**Directions:** Retype the listing exactly. Leave out the images.
####################
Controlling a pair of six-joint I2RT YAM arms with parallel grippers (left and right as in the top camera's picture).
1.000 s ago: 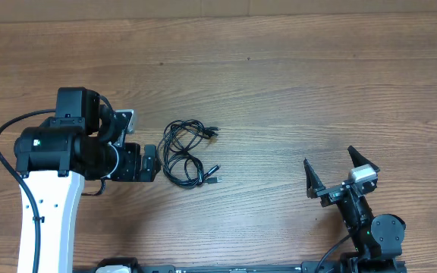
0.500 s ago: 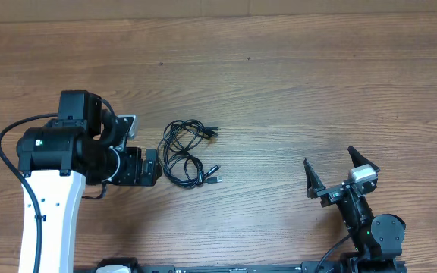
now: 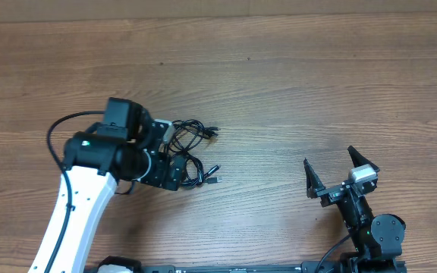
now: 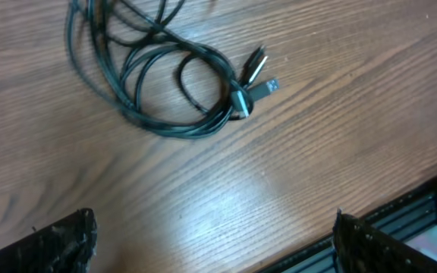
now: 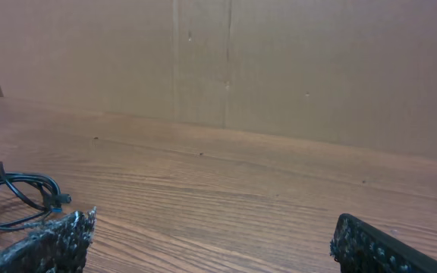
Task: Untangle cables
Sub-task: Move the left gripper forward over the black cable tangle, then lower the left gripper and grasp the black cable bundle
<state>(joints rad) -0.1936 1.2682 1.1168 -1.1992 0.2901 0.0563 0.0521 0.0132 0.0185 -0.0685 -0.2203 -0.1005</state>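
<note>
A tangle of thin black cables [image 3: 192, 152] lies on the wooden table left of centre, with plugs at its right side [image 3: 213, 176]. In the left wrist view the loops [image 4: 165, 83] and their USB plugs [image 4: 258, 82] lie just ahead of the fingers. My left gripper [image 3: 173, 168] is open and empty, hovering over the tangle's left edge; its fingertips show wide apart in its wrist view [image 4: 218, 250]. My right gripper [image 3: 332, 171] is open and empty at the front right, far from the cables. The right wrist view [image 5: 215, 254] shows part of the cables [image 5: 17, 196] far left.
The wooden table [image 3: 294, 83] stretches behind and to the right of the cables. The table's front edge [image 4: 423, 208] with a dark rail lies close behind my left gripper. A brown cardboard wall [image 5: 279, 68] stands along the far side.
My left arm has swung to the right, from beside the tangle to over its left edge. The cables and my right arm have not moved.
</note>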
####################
**Exercise output:**
Controlling a pair of six-joint I2RT YAM arms with parallel grippers (left and right as in the top camera's picture).
1.000 s ago: 
0.500 s ago: 
now: 
now: 
now: 
Task: Untangle cables
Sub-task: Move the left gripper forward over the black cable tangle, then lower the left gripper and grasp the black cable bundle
<state>(joints rad) -0.1936 1.2682 1.1168 -1.1992 0.2901 0.0563 0.0521 0.0132 0.0185 -0.0685 -0.2203 -0.1005</state>
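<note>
A tangle of thin black cables [image 3: 192, 152] lies on the wooden table left of centre, with plugs at its right side [image 3: 213, 176]. In the left wrist view the loops [image 4: 165, 83] and their USB plugs [image 4: 258, 82] lie just ahead of the fingers. My left gripper [image 3: 173, 168] is open and empty, hovering over the tangle's left edge; its fingertips show wide apart in its wrist view [image 4: 218, 250]. My right gripper [image 3: 332, 171] is open and empty at the front right, far from the cables. The right wrist view [image 5: 215, 254] shows part of the cables [image 5: 17, 196] far left.
The wooden table [image 3: 294, 83] stretches behind and to the right of the cables. The table's front edge [image 4: 423, 208] with a dark rail lies close behind my left gripper. A brown cardboard wall [image 5: 279, 68] stands along the far side.
My left arm has swung to the right, from beside the tangle to over its left edge. The cables and my right arm have not moved.
</note>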

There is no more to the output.